→ EXERCISE DIRECTIONS
Find the lines below that contain the word "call" and count them. Only the number should be given.

→ SUPPLIED MATERIAL
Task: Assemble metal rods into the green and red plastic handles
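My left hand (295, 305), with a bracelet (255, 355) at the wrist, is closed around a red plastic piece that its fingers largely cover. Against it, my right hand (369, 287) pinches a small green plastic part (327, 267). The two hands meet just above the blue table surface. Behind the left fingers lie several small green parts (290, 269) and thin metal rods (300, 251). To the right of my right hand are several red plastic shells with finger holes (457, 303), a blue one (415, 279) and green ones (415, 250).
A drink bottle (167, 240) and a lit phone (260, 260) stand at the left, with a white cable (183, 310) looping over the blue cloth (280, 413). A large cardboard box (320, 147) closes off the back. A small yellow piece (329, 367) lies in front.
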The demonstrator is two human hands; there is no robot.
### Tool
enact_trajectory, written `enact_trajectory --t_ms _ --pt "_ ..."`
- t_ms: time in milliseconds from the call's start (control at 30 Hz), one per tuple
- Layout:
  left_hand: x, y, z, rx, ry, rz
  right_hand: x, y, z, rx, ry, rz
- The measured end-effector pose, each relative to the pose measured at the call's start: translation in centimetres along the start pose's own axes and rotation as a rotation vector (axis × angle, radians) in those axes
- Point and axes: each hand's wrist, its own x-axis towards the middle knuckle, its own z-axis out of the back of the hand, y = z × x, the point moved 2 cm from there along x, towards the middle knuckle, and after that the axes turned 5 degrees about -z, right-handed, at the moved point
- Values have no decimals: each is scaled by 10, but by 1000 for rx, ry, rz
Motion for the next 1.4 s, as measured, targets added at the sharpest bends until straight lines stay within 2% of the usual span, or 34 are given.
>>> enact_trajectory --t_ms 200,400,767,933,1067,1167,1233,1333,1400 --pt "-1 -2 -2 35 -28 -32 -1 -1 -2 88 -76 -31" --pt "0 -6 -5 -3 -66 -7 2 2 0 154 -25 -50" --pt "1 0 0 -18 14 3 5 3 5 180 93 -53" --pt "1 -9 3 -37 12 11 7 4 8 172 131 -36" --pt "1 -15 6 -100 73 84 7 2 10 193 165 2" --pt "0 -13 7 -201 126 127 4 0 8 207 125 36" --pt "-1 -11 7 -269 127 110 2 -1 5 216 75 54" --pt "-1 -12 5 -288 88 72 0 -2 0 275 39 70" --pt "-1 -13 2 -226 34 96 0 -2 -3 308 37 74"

→ OUTPUT OF THE TASK
2